** PROBLEM DETAILS **
Write out every entry exactly as given, but omit the pictures.

Stored records
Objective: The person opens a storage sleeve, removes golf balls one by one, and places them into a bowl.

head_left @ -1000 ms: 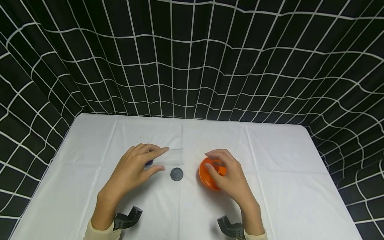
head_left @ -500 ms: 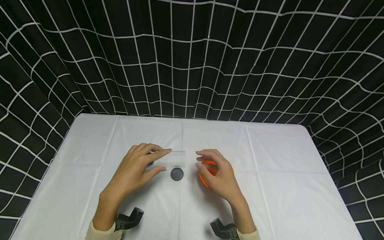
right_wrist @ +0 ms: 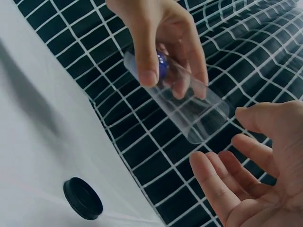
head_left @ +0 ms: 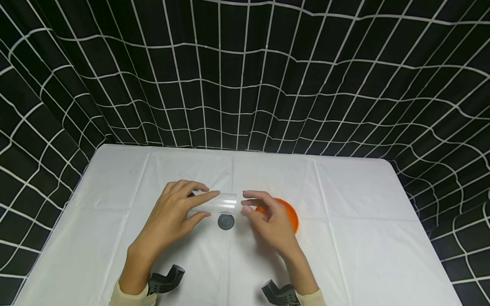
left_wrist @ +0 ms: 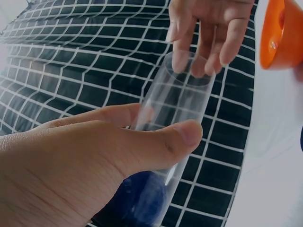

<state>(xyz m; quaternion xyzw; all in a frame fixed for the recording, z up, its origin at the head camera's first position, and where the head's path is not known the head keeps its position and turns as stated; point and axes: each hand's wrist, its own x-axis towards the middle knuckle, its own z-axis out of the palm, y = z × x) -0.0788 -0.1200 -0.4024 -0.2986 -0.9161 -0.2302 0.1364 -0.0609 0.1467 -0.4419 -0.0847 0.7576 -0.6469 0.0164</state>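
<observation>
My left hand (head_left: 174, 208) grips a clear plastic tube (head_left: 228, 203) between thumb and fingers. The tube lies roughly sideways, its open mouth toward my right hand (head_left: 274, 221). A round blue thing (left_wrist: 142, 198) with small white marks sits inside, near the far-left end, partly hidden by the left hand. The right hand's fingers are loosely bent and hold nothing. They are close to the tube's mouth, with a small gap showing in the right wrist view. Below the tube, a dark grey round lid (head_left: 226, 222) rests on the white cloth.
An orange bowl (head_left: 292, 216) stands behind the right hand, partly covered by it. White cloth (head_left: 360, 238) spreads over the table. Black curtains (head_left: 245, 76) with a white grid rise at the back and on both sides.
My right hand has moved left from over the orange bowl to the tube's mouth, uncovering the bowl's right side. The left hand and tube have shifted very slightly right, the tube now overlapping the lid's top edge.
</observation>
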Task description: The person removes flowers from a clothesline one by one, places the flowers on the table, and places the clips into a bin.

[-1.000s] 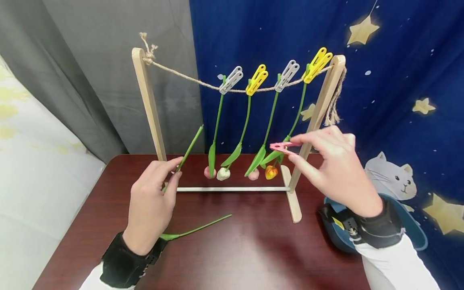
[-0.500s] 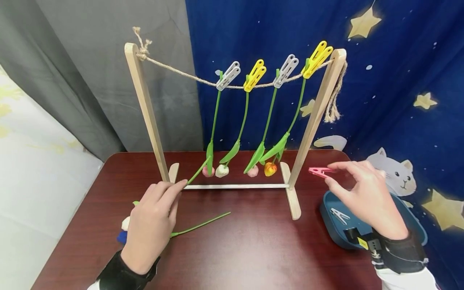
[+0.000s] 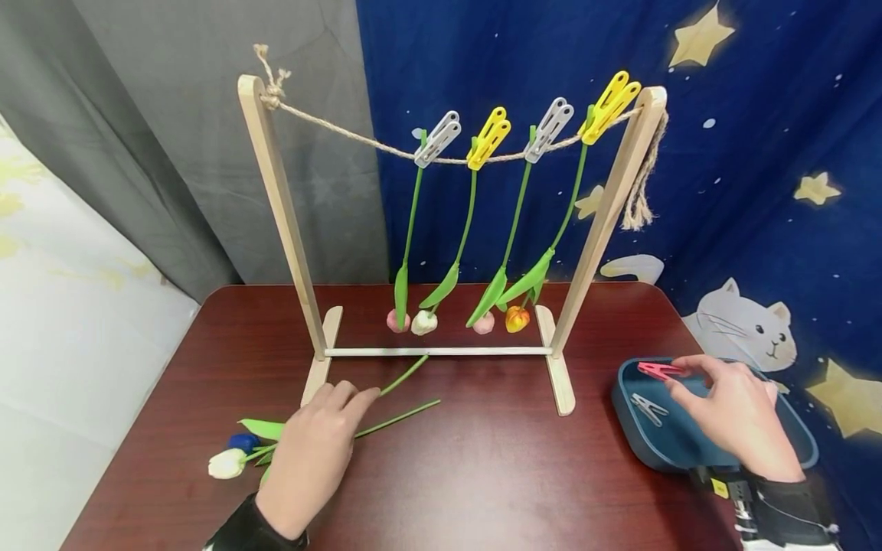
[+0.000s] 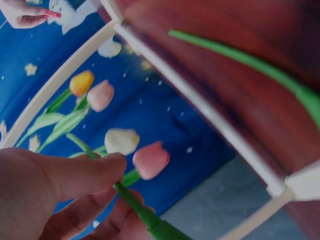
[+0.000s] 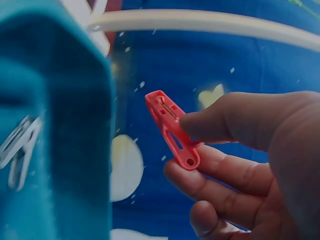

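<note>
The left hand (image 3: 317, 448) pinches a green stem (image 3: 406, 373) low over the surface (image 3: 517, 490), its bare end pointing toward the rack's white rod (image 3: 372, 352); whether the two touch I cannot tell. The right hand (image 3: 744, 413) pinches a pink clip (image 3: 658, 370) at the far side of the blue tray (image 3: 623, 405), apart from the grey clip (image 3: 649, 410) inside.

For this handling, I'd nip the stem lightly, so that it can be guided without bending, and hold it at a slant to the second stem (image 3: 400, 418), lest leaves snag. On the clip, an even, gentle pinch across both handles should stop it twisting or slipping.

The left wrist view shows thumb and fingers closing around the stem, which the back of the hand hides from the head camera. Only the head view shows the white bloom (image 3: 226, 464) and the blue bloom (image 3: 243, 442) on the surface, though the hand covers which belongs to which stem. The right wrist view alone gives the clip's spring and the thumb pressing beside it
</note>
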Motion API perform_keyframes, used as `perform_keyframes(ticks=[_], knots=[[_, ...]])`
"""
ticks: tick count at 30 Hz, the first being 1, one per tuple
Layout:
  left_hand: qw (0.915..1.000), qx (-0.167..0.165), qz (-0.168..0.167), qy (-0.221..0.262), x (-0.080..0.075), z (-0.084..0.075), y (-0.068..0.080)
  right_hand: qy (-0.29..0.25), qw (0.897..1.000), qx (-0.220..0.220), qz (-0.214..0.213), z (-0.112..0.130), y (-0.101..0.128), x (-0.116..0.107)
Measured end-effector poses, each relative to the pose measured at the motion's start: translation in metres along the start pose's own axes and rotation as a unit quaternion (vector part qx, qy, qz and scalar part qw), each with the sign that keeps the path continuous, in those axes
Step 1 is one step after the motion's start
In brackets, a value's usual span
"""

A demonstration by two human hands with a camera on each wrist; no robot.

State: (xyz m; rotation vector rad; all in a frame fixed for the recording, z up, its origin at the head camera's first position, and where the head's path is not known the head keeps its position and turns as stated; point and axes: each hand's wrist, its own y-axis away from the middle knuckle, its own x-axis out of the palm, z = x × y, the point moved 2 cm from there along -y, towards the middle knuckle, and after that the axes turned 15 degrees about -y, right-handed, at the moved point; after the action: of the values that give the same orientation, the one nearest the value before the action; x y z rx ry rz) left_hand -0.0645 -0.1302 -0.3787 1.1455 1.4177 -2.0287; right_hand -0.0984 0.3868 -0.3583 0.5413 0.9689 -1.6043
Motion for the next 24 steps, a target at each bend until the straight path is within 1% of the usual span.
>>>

** RESPONSE BELOW **
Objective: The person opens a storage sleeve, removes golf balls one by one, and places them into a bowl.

head_left @ -1000 ms: 
head_left @ -500 ms: 
right_wrist @ +0 ms: 
head_left @ +0 ms: 
left_wrist @ +0 ms: 

<state>(xyz m; quaternion xyzw; all in a frame fixed for the recording, z up, its origin at the head camera's first position, and where the head's path is not known the head keeps its position and turns as stated; point and axes: each hand's wrist, its own x-axis towards the middle knuckle, its own z-axis out of the palm, y = z × x) -0.0788 -0.1200 -0.4024 -0.2986 -0.9161 -0.2302 0.1364 -0.0609 0.1467 -0.4419 -0.0847 0.7576 -0.6469 0.0164</state>
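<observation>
My left hand (head_left: 174, 208) grips a clear plastic tube (head_left: 228, 203) between thumb and fingers. The tube lies roughly sideways, its open mouth toward my right hand (head_left: 274, 221). A round blue thing (left_wrist: 142, 198) with small white marks sits inside, near the far-left end, partly hidden by the left hand. The right hand's fingers are loosely bent and hold nothing. They are close to the tube's mouth, with a small gap showing in the right wrist view. Below the tube, a dark grey round lid (head_left: 226, 222) rests on the white cloth.
An orange bowl (head_left: 292, 216) stands behind the right hand, partly covered by it. White cloth (head_left: 360, 238) spreads over the table. Black curtains (head_left: 245, 76) with a white grid rise at the back and on both sides.
My right hand has moved left from over the orange bowl to the tube's mouth, uncovering the bowl's right side. The left hand and tube have shifted very slightly right, the tube now overlapping the lid's top edge.
</observation>
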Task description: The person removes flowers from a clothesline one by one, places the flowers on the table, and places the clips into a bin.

[-1.000s] 
[-0.500s] 
[+0.000s] 
[+0.000s] 
[+0.000s] 

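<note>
The left hand (image 3: 317, 448) pinches a green stem (image 3: 406, 373) low over the surface (image 3: 517, 490), its bare end pointing toward the rack's white rod (image 3: 372, 352); whether the two touch I cannot tell. The right hand (image 3: 744, 413) pinches a pink clip (image 3: 658, 370) at the far side of the blue tray (image 3: 623, 405), apart from the grey clip (image 3: 649, 410) inside.

For this handling, I'd nip the stem lightly, so that it can be guided without bending, and hold it at a slant to the second stem (image 3: 400, 418), lest leaves snag. On the clip, an even, gentle pinch across both handles should stop it twisting or slipping.

The left wrist view shows thumb and fingers closing around the stem, which the back of the hand hides from the head camera. Only the head view shows the white bloom (image 3: 226, 464) and the blue bloom (image 3: 243, 442) on the surface, though the hand covers which belongs to which stem. The right wrist view alone gives the clip's spring and the thumb pressing beside it
</note>
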Motion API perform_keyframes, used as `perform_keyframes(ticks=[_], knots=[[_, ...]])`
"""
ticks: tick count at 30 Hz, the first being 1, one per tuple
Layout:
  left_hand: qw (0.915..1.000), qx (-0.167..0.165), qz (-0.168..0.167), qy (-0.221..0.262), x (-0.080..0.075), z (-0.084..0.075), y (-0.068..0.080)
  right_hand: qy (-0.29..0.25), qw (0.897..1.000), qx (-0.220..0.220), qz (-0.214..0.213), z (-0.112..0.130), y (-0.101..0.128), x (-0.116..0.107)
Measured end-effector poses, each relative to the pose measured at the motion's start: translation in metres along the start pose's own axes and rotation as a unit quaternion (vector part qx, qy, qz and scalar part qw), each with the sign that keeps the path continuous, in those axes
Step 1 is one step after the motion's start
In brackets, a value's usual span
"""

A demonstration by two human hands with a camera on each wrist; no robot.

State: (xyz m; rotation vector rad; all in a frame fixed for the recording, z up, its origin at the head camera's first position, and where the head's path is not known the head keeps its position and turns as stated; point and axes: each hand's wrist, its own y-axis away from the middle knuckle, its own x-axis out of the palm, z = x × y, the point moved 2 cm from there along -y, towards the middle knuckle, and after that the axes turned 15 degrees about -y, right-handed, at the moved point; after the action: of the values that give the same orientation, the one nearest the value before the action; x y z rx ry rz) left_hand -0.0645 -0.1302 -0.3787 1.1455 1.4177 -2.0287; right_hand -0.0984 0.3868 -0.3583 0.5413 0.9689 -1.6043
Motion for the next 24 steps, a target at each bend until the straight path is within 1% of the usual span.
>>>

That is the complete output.